When the young patient arrived at Johns Hopkins’ neurocritical care unit, his case was a medical mystery. Immunosuppressed while undergoing cancer treatment, he began having neurological symptoms. An MRI showed a lesion in his brainstem, and visual inspection of his cerebrospinal fluid suggested the presence of mold — factors that his early providers first attributed to a fungal brain infection.
But Johns Hopkins neurologist Carlos Pardo-Villamizar wasn’t convinced. “Fungal brain infections are not easy to diagnose with MRI,” he says.
In the past, correctly identifying this patient’s infection might have involved a long period of trial and error, administering a series of increasingly invasive tests and trials of antifungals, antibiotics and other drugs — and losing precious time while his health hung in the balance.
But the patient avoided this path thanks to the use of a new diagnostic tool developed at Johns Hopkins: next-generation sequencing that can identify intruders in the central nervous system, helping doctors accurately diagnose infections.

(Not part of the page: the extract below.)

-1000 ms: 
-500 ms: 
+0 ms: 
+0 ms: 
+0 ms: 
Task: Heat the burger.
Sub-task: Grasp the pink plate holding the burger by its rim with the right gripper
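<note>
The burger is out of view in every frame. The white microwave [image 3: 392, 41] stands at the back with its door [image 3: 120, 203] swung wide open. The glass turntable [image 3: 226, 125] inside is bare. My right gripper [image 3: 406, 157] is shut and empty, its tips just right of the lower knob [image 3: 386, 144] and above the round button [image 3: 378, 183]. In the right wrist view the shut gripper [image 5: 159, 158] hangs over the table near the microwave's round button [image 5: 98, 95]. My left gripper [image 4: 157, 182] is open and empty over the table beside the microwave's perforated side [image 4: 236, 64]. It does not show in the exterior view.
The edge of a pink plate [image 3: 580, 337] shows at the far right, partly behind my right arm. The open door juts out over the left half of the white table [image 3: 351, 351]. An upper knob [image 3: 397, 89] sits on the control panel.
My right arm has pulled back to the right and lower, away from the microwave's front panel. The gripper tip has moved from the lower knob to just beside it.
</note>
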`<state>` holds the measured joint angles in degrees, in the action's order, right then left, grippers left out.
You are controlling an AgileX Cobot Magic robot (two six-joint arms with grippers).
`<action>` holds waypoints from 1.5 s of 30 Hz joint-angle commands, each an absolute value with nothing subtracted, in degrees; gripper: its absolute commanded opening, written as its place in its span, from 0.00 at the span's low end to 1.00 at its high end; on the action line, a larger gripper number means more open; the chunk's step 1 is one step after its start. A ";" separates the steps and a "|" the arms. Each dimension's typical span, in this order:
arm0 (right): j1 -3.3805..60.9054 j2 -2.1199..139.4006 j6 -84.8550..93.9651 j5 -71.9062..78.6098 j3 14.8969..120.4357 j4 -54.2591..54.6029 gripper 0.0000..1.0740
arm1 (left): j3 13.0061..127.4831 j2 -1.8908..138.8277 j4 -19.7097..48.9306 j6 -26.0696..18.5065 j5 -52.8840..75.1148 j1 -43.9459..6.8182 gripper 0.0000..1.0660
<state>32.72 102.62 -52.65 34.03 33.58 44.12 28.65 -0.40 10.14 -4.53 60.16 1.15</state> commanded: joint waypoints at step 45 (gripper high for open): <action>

It showed he was infected with Toxoplasmosis gondii — placing him quickly on the path to curative treatment.
Pardo-Villamizar and colleagues Trish Simner, director of the bacteriology and parasitology sections of the Medical Microbiology Laboratory, and Steven Salzberg, director of the Johns Hopkins University Center for Computational Biology, published their first paper describing this technique in 2016, with collaborators from the Institute for Computational Medicine and Johns Hopkins’ Division of Medical Microbiology.
Sequencing DNA isolated from brain biopsies and analyzing it using data from libraries of known sequences, they showed then that it’s possible to separate the tiny fraction of DNA from pathogenic organisms from the brain’s innate DNA and that of its typical biota. These findings point neurologists toward the most likely culprits in an infection, greatly hastening accurate diagnosis.
In 2018, the researchers showed this technique could be used for cerebrospinal fluid, helping patients avoid more risky brain biopsies. Two years later, they validated it for clinical use — showing high sensitivity and specificity — and have been applying it since for their most puzzling cases.
Compared with more traditional diagnostics, the approach is significantly faster, returning a list of candidate pathogens within two to three days, Pardo-Villamizar says. And although the cost is relatively high per patient — around $1,700 — this number is far lower than the cost to hospitalize patients for weeks as their undiagnosed conditions worsen. As the cost of sequencing continues to decline, he adds, so will the expense of this diagnostic technique.
“We are becoming more and more adept at speeding diagnosis for the most complex and mysterious brain infections,” Pardo-Villamizar says.